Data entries

+===+

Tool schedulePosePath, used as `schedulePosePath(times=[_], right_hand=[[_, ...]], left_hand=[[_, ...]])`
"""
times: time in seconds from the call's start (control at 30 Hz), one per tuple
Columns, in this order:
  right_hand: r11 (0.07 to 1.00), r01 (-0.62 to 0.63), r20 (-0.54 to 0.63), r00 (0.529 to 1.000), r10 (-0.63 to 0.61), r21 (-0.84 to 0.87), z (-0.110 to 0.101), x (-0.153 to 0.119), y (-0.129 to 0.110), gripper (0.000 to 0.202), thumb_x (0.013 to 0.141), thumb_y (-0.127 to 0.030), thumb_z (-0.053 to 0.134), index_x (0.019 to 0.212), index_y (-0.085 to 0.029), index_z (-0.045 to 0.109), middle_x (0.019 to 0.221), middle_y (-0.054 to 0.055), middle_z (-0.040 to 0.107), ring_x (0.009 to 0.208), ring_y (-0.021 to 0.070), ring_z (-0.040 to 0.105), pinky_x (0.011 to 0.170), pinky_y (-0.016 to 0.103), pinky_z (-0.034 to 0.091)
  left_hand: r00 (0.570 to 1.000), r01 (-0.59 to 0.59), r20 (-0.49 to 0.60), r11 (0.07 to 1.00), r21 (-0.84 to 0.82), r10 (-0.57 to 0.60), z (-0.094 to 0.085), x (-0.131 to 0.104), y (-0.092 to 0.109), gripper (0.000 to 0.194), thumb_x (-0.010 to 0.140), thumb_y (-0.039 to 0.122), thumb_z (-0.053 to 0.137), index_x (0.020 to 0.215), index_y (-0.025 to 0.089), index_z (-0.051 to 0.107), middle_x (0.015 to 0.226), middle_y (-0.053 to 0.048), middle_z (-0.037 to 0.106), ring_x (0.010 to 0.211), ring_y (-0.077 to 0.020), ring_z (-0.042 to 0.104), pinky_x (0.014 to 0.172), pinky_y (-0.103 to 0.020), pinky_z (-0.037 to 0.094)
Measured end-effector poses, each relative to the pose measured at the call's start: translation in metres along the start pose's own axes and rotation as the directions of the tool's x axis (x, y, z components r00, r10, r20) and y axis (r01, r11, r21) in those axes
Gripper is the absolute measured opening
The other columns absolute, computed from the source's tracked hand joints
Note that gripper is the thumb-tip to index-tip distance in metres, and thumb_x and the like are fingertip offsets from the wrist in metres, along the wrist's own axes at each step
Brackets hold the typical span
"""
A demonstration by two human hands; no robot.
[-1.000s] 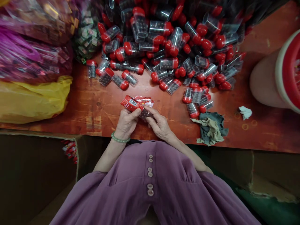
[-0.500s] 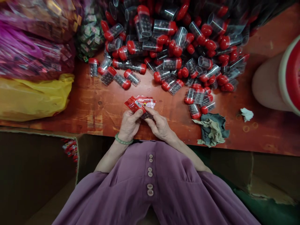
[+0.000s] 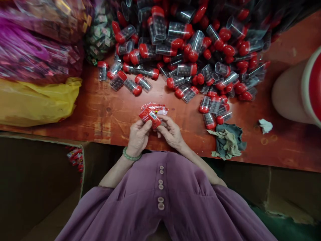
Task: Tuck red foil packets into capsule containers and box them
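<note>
Near the table's front edge, my left hand (image 3: 139,135) pinches a small red printed packet (image 3: 147,115) between thumb and fingers. The packet is tilted and has a pale label on its face. My right hand (image 3: 172,132) is closed at the packet's lower right corner, its thumb and fingers pressed there. Fingertips under the packet are partly hidden. Just behind it shows another red shiny wrapper (image 3: 163,109) with a white patch; I cannot tell whether it lies on the table or is held too.
Clear tubes with red caps and dark beads (image 3: 185,69) pile up at the back. Filled bags, one yellow (image 3: 37,103), line the left. To the right are a crumpled cloth (image 3: 229,142), white tissue (image 3: 265,126) and a tub (image 3: 288,90). A cardboard box (image 3: 84,174) stands lower left.
The red packet has turned and shifted a little right, and more of its printed face shows. My right thumb has moved in to its lower corner. The view has shifted slightly.
</note>
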State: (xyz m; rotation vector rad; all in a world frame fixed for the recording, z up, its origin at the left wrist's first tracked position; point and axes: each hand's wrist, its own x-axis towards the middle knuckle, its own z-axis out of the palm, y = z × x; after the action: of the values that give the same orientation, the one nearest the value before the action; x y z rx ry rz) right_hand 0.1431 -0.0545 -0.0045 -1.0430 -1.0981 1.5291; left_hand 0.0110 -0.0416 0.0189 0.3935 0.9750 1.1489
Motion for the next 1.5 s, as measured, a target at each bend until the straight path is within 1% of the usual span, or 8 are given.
schedulePosePath(times=[0.13, 0.33, 0.6, 0.8, 0.9, 1.03, 1.17, 1.5], right_hand=[[0.998, -0.013, -0.015, 1.000, 0.014, 0.057, 0.000, 0.000, 0.004, 0.037, 0.086, -0.047, 0.070, 0.113, -0.026, 0.058, 0.082, -0.003, 0.066, 0.058, 0.0070, 0.059, 0.049, 0.019, 0.051], [1.000, -0.020, 0.040, 0.999, 0.020, 0.006, 0.007, 0.002, 0.006, 0.042, 0.082, -0.053, 0.073, 0.108, -0.023, 0.060, 0.079, -0.003, 0.066, 0.058, 0.0083, 0.058, 0.051, 0.021, 0.048], [0.920, 0.265, 0.354, 0.922, -0.155, -0.289, 0.038, 0.018, -0.001, 0.045, 0.087, -0.060, 0.064, 0.075, -0.017, 0.056, 0.061, -0.007, 0.048, 0.053, 0.0058, 0.040, 0.053, 0.021, 0.035], [0.904, 0.344, 0.469, 0.861, -0.195, -0.255, 0.041, 0.018, -0.007, 0.045, 0.087, -0.060, 0.063, 0.097, -0.016, 0.062, 0.066, -0.005, 0.057, 0.055, 0.0065, 0.048, 0.056, 0.020, 0.041], [0.858, 0.381, 0.389, 0.890, -0.239, -0.345, 0.026, 0.022, -0.019, 0.047, 0.089, -0.060, 0.061, 0.106, -0.016, 0.064, 0.080, 0.002, 0.066, 0.069, 0.0120, 0.060, 0.065, 0.025, 0.049], [0.794, 0.489, 0.467, 0.832, -0.299, -0.362, 0.017, 0.038, -0.040, 0.062, 0.086, -0.060, 0.065, 0.133, -0.020, 0.055, 0.124, 0.013, 0.065, 0.113, 0.0237, 0.063, 0.095, 0.040, 0.052], [0.796, 0.516, 0.591, 0.763, -0.261, -0.315, 0.026, 0.041, -0.045, 0.050, 0.092, -0.046, 0.065, 0.134, -0.021, 0.057, 0.119, 0.010, 0.067, 0.104, 0.0200, 0.065, 0.090, 0.037, 0.054], [0.815, 0.472, 0.486, 0.828, -0.279, -0.335, 0.022, 0.032, -0.022, 0.026, 0.090, -0.031, 0.070, 0.113, -0.019, 0.069, 0.083, 0.001, 0.070, 0.070, 0.0113, 0.063, 0.067, 0.026, 0.050]], left_hand=[[0.998, 0.052, 0.029, 0.997, 0.052, -0.053, 0.000, -0.004, -0.002, 0.031, 0.065, 0.040, 0.088, 0.074, 0.014, 0.073, 0.065, -0.002, 0.069, 0.054, -0.0112, 0.060, 0.057, -0.027, 0.055], [0.997, -0.005, -0.080, 0.990, 0.143, 0.016, -0.016, -0.017, 0.003, 0.031, 0.064, 0.040, 0.089, 0.078, 0.015, 0.077, 0.074, -0.003, 0.074, 0.068, -0.0128, 0.067, 0.074, -0.026, 0.056], [0.962, -0.080, -0.235, 0.967, 0.240, 0.138, -0.045, -0.057, 0.027, 0.029, 0.064, 0.041, 0.089, 0.067, 0.016, 0.074, 0.063, 0.000, 0.071, 0.058, -0.0100, 0.064, 0.069, -0.022, 0.056], [0.917, -0.176, -0.289, 0.929, 0.325, 0.275, -0.058, -0.059, 0.036, 0.031, 0.060, 0.042, 0.089, 0.070, 0.016, 0.075, 0.065, -0.002, 0.072, 0.057, -0.0134, 0.064, 0.067, -0.027, 0.057], [0.915, -0.174, -0.220, 0.822, 0.542, 0.338, -0.066, -0.060, 0.038, 0.024, 0.068, 0.038, 0.083, 0.073, 0.015, 0.076, 0.067, -0.002, 0.073, 0.059, -0.0137, 0.063, 0.064, -0.025, 0.054], [0.965, -0.211, 0.034, 0.691, 0.692, 0.260, -0.065, -0.059, 0.044, 0.017, 0.076, 0.031, 0.075, 0.078, 0.014, 0.077, 0.070, -0.003, 0.074, 0.060, -0.0142, 0.063, 0.061, -0.024, 0.051], [0.940, -0.338, 0.227, 0.610, 0.717, 0.255, -0.057, -0.056, 0.047, 0.014, 0.076, 0.027, 0.073, 0.079, 0.014, 0.075, 0.064, -0.001, 0.068, 0.056, -0.0114, 0.057, 0.057, -0.022, 0.047], [0.991, -0.078, 0.134, 0.864, 0.497, 0.012, -0.051, -0.051, 0.031, 0.036, 0.076, 0.048, 0.077, 0.084, 0.013, 0.074, 0.072, -0.004, 0.069, 0.064, -0.0148, 0.062, 0.063, -0.026, 0.051]])
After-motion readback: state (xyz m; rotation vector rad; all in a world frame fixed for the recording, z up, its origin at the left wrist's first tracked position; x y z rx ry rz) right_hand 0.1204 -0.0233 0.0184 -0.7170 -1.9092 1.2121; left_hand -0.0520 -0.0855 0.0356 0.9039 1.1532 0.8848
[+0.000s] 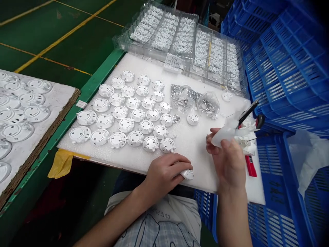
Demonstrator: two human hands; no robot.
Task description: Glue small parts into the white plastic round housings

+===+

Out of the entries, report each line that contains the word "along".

Answer to this problem:
Measured end-effector poses, each relative to the pose measured at the call's start: translation in metres along the start pose's own axes and rotation as the directions of the tool's x axis (x, y, z components r00, r10, r20) and y axis (r01, r11, r21) in those axes
Note that gripper is the thumb-tip to index-tip distance in metres, and thumb_x and the like are fingertip offsets from the wrist in metres, along the wrist's own axes at each step

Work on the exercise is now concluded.